- [Try it]: From the material beneath, pull every line with the word "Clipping".

- [Input records]:
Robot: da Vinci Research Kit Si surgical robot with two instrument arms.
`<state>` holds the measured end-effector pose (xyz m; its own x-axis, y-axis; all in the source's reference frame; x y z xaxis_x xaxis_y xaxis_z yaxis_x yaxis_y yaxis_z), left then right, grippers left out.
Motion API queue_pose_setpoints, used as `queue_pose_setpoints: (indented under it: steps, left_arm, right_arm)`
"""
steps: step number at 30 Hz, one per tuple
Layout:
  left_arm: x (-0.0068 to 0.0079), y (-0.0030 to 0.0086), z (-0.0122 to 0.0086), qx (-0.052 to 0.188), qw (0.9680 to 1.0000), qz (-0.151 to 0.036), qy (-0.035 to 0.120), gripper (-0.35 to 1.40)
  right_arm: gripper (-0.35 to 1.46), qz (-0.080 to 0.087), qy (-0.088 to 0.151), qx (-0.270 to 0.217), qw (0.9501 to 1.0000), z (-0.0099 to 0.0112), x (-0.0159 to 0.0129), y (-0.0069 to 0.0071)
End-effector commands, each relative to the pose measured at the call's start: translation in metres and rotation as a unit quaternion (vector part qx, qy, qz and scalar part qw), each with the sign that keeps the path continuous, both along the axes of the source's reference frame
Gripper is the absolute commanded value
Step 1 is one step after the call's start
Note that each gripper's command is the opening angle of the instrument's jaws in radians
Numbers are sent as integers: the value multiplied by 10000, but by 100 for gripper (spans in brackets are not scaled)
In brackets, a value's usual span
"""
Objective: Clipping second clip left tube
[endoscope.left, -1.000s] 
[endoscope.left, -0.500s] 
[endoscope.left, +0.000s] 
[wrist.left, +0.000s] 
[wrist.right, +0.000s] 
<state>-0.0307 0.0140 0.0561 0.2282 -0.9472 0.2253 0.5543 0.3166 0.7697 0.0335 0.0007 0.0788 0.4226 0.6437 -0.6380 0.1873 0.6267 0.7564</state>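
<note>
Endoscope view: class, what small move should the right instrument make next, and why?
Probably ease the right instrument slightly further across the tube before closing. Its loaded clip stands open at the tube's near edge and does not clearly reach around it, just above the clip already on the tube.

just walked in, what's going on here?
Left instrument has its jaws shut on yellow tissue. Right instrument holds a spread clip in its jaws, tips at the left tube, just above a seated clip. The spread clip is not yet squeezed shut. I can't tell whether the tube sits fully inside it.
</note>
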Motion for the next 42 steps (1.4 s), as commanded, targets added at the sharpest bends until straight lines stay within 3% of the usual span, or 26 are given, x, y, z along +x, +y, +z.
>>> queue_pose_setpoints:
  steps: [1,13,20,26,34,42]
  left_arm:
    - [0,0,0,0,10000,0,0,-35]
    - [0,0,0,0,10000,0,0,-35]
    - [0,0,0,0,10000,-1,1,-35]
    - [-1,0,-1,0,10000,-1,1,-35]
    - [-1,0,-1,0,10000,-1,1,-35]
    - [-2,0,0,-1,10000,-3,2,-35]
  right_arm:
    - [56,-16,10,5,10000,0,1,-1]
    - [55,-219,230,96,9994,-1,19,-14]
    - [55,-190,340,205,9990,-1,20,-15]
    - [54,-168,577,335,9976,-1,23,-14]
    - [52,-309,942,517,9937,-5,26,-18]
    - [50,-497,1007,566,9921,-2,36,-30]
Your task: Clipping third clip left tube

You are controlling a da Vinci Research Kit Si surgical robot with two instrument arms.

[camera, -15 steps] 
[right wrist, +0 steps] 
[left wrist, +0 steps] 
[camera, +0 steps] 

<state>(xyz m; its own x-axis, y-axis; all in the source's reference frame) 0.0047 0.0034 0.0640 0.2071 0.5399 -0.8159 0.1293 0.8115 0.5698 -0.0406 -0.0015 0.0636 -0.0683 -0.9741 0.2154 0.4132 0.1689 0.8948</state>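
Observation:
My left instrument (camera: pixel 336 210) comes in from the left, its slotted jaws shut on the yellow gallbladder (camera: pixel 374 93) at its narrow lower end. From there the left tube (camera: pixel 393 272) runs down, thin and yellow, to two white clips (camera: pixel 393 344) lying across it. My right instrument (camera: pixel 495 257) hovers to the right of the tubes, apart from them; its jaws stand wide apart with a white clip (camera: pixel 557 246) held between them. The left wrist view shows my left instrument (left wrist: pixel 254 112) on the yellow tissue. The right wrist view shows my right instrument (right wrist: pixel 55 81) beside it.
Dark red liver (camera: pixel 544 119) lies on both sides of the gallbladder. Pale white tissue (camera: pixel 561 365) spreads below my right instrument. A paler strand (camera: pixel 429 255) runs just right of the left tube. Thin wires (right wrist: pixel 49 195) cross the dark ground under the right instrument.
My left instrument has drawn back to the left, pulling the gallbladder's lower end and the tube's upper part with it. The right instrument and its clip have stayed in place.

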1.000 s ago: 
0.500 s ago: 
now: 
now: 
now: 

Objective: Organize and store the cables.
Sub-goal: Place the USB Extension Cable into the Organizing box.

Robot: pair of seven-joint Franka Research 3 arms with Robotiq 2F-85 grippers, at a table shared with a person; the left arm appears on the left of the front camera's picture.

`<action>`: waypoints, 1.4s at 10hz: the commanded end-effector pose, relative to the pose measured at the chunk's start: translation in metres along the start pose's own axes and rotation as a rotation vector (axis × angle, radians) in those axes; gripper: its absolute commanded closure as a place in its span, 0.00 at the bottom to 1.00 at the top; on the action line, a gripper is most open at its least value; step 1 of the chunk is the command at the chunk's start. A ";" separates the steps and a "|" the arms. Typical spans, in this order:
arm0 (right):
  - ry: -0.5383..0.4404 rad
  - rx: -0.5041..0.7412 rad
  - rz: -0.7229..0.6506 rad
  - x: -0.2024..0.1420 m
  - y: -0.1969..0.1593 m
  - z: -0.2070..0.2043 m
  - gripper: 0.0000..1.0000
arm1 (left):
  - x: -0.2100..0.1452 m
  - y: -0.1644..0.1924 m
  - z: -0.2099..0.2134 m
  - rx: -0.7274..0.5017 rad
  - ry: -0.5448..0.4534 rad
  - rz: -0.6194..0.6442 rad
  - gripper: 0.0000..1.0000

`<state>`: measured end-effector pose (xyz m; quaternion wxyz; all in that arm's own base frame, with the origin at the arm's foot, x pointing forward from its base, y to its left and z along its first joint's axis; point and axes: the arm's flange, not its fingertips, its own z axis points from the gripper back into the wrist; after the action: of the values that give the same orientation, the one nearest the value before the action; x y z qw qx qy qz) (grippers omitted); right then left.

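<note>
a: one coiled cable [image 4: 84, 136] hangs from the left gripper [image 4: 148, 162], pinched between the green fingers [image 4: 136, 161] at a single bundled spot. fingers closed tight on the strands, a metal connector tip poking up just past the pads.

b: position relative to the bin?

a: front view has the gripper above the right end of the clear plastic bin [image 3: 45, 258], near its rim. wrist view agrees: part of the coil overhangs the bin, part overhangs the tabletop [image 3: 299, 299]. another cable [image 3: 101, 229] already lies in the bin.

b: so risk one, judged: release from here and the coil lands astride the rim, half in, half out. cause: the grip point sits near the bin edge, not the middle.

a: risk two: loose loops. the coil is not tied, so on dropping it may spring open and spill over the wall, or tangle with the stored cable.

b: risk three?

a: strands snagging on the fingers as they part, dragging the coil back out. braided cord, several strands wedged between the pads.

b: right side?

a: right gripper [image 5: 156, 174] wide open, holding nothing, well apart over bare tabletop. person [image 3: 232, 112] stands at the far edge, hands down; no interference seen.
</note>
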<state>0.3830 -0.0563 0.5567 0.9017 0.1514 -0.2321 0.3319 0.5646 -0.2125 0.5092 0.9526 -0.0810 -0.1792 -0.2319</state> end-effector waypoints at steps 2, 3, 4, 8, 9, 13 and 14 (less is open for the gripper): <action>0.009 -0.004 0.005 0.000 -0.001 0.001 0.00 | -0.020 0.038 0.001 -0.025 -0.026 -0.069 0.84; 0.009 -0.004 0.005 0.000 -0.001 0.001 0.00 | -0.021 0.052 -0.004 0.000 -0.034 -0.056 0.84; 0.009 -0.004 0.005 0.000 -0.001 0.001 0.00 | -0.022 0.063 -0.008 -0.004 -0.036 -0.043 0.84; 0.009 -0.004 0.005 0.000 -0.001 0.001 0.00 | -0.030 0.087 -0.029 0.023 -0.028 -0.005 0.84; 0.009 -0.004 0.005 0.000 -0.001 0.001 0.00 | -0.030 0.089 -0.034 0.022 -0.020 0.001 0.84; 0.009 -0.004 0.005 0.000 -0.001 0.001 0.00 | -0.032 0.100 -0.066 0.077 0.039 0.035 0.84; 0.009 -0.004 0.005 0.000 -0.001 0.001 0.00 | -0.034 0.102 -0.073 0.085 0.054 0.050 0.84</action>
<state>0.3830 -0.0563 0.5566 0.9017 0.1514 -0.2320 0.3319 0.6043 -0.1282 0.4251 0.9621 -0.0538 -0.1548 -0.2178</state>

- [Response box]:
Objective: Clipping second clip left tube
Your task: Clipping third clip left tube

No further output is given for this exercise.